RAG

OpenMotoko includes a built-in RAG pipeline for ingesting documents and retrieving relevant context at query time.

Pipeline stages

await ragPipeline.ingest(text, {
  source: 'project-readme',
  metadata: { repo: 'openmotoko' },
})

The ingestion process:

Chunk the input text into paragraphs
Embed each chunk using local hash-based embeddings (384 dimensions)
Store chunks in the rag_documents table with content, source, chunk index, metadata, and embedding

The chunker splits text by paragraphs with configurable parameters:

Parameter	Default	Description
Chunk size	512 tokens	Target tokens per chunk
Overlap	64 words	Overlap between adjacent chunks

Chunks preserve paragraph boundaries where possible for better semantic coherence.
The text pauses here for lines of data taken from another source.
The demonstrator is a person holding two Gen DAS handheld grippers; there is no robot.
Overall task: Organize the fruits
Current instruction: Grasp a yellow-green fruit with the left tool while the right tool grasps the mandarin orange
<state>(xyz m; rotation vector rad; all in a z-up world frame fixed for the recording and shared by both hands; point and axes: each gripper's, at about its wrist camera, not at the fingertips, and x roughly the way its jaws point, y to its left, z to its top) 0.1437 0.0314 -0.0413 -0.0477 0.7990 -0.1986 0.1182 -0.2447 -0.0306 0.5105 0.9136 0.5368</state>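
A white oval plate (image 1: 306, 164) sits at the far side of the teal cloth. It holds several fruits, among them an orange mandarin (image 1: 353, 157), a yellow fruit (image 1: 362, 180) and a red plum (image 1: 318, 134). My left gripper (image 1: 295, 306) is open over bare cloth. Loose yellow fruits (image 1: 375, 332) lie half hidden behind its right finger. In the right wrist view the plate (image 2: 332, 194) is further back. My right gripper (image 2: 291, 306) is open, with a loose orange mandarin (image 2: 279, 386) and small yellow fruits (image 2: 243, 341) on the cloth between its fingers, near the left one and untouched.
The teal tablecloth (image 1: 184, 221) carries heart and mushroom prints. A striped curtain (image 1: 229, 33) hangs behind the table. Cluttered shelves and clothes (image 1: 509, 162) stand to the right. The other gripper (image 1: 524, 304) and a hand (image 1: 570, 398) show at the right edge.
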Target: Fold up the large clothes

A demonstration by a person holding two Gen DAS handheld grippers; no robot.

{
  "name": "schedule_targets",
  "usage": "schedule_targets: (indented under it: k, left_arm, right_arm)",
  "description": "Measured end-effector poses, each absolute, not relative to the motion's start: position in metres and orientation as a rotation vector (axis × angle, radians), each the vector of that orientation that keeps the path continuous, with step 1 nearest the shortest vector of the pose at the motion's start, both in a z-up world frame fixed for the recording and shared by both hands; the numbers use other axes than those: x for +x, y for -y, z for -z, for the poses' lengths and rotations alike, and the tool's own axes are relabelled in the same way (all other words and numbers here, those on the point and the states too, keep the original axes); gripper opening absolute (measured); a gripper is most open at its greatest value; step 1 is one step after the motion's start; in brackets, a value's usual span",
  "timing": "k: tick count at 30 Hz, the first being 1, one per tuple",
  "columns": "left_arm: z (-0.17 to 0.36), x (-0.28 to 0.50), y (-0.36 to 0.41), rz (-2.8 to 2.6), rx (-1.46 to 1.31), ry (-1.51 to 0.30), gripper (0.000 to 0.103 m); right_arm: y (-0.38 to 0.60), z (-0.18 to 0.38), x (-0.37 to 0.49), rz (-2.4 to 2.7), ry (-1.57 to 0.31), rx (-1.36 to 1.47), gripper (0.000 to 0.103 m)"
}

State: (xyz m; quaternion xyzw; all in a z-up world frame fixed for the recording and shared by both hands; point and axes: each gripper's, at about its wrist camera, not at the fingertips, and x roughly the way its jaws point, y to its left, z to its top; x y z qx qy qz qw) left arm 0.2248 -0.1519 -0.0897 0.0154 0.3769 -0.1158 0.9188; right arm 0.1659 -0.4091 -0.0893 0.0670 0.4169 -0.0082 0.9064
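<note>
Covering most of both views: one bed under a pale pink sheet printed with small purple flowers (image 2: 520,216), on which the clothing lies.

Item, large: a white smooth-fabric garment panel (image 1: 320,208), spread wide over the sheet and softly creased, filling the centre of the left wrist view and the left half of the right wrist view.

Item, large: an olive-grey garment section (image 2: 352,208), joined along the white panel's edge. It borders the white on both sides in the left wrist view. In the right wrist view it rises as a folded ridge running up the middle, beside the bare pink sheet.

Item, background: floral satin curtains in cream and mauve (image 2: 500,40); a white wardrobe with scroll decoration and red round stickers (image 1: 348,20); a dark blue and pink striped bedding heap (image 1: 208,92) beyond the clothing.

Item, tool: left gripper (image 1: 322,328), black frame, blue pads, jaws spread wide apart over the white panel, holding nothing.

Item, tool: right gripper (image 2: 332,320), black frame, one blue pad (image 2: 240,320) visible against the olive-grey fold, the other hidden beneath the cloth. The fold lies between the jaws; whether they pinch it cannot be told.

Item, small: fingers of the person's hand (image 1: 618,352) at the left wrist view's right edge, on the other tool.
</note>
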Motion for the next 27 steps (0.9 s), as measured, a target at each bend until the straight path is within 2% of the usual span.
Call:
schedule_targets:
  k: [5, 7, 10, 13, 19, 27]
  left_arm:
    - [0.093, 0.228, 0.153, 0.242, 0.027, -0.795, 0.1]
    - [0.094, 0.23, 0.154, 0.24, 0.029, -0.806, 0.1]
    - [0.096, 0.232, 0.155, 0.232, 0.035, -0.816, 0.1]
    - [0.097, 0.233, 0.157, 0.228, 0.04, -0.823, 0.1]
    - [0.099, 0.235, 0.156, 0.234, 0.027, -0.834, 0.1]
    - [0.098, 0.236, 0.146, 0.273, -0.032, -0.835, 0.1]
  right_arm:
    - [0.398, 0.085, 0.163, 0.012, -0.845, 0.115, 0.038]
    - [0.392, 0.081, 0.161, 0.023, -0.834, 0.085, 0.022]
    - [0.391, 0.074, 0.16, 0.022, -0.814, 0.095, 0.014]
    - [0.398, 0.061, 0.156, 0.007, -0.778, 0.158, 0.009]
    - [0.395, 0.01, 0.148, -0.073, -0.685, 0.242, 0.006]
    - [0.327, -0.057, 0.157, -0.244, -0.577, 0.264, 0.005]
const results = await ragPipeline.search('How do I deploy?', {
  limit: 10,
  minScore: 0.05,
  sources: ['docs'],
  hybridAlpha: 0.7,
})

Search combines two retrieval strategies:

Vector search uses BRE scoring (dot product with magnitude penalty) on the stored embeddings.

BM25 search uses a full BM25 implementation with parameters k1=1.2 and b=0.75 for keyword-based retrieval.

The final score is a weighted blend:

score = (hybridAlpha * vectorScore) + ((1 - hybridAlpha) * bm25Score)

Default alpha is 0.7, giving 70% weight to semantic similarity and 30% to keyword matching.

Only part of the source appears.